――――…こっちーーー!?
あわよくば明ちゃんの気持ちも探っちゃおう、なんて探偵気分でいたら、不意を突かれた。
いやいやいやいやいや、それはない!あの冷血漢に限ってそれはない!ないのはイヤなんだけど…いやそうじゃなくって!

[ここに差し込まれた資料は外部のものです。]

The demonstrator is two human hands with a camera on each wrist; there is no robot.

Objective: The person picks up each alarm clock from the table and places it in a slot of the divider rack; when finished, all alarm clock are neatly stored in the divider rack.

「え?!いや、やだ、違うよ!そうなりたいのはあたしだけで、、って…あれ?」
ちょっと何言ってんの!
漏れてる漏れてる心の声が!
落ち着けあたし!
どうやら、女優に続いて探偵の才能もゼロらしい。
「……あたし、今なんか言った?」
焦るあたしに、明ちゃんが吹き出した。
「いや、なにも…あははっ!」
ダメだ、完全にバレてる。
なんか、…いろいろと。
あたしの気持ちも、置かれている状況も。
そうなんです、あたしの一方通行なんです。
くすくす、明ちゃんはまだ笑っている。
可愛いなぁ。そして、優しいわ。
奏さんの件を抜きにしても、あたし明ちゃんが好きだな。
裏表がなくて、無邪気で、明るくて、なんだか安心する。
そんな明ちゃんが、さっき唯一顔を曇らせた相手は…やっぱり、奏さんだったね。